An exact copy of all the entries below is what this task needs.

Study material Block Start

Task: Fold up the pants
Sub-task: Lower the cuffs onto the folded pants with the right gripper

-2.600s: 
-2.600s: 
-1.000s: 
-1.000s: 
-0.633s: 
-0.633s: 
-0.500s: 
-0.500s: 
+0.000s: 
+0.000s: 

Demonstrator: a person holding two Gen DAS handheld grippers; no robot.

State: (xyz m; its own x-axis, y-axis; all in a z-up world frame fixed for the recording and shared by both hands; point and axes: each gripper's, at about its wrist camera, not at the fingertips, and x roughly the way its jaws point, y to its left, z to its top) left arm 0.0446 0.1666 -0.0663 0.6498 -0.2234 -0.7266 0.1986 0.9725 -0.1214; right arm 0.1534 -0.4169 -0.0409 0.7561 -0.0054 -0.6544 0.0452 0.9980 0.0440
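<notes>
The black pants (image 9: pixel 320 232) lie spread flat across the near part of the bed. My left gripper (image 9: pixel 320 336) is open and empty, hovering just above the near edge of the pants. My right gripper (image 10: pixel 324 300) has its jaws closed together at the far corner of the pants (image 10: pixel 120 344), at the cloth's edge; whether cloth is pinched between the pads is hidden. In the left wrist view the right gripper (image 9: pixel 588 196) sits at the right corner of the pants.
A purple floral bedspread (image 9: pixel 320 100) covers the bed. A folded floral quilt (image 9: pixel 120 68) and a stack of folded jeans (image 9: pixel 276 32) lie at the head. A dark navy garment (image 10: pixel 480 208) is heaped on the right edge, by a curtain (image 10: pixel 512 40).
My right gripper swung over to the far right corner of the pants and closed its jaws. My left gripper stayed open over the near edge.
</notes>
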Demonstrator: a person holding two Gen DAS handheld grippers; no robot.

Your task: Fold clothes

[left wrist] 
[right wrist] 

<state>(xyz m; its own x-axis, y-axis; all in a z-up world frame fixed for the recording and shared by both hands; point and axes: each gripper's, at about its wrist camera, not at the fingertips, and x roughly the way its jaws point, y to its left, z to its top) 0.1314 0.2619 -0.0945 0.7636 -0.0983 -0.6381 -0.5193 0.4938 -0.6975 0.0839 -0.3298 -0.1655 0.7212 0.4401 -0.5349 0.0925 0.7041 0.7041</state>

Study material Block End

* [Answer area]:
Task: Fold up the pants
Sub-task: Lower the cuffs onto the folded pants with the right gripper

-2.600s: 
-2.600s: 
-1.000s: 
-1.000s: 
-0.633s: 
-0.633s: 
-0.500s: 
-0.500s: 
+0.000s: 
+0.000s: 

Demonstrator: a person holding two Gen DAS handheld grippers; no robot.

State: (xyz m; its own x-axis, y-axis; all in a z-up world frame fixed for the recording and shared by both hands; point and axes: each gripper's, at about its wrist camera, not at the fingertips, and x roughly the way its jaws point, y to its left, z to its top) left arm 0.0446 0.1666 -0.0663 0.6498 -0.2234 -0.7266 0.1986 0.9725 -0.1214; right arm 0.1534 -0.4169 -0.0409 0.7561 -0.0054 -0.6544 0.0452 0.9980 0.0440
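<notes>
The black pants (image 9: pixel 320 232) lie spread flat across the near part of the bed. My left gripper (image 9: pixel 320 336) is open and empty, hovering just above the near edge of the pants. My right gripper (image 10: pixel 324 300) has its jaws closed together at the far corner of the pants (image 10: pixel 120 344), at the cloth's edge; whether cloth is pinched between the pads is hidden. In the left wrist view the right gripper (image 9: pixel 588 196) sits at the right corner of the pants.
A purple floral bedspread (image 9: pixel 320 100) covers the bed. A folded floral quilt (image 9: pixel 120 68) and a stack of folded jeans (image 9: pixel 276 32) lie at the head. A dark navy garment (image 10: pixel 480 208) is heaped on the right edge, by a curtain (image 10: pixel 512 40).
My right gripper swung over to the far right corner of the pants and closed its jaws. My left gripper stayed open over the near edge.
</notes>
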Demonstrator: a person holding two Gen DAS handheld grippers; no robot.

Your task: Fold clothes

[left wrist] 
[right wrist] 

<state>(xyz m; its own x-axis, y-axis; all in a z-up world frame fixed for the recording and shared by both hands; point and axes: each gripper's, at about its wrist camera, not at the fingertips, and x roughly the way its jaws point, y to its left, z to its top) 0.1314 0.2619 -0.0945 0.7636 -0.0983 -0.6381 -0.5193 0.4938 -0.6975 0.0839 -0.3298 -0.1655 0.7212 0.4401 -0.5349 0.0925 0.7041 0.7041</state>

Nothing further is required of this output.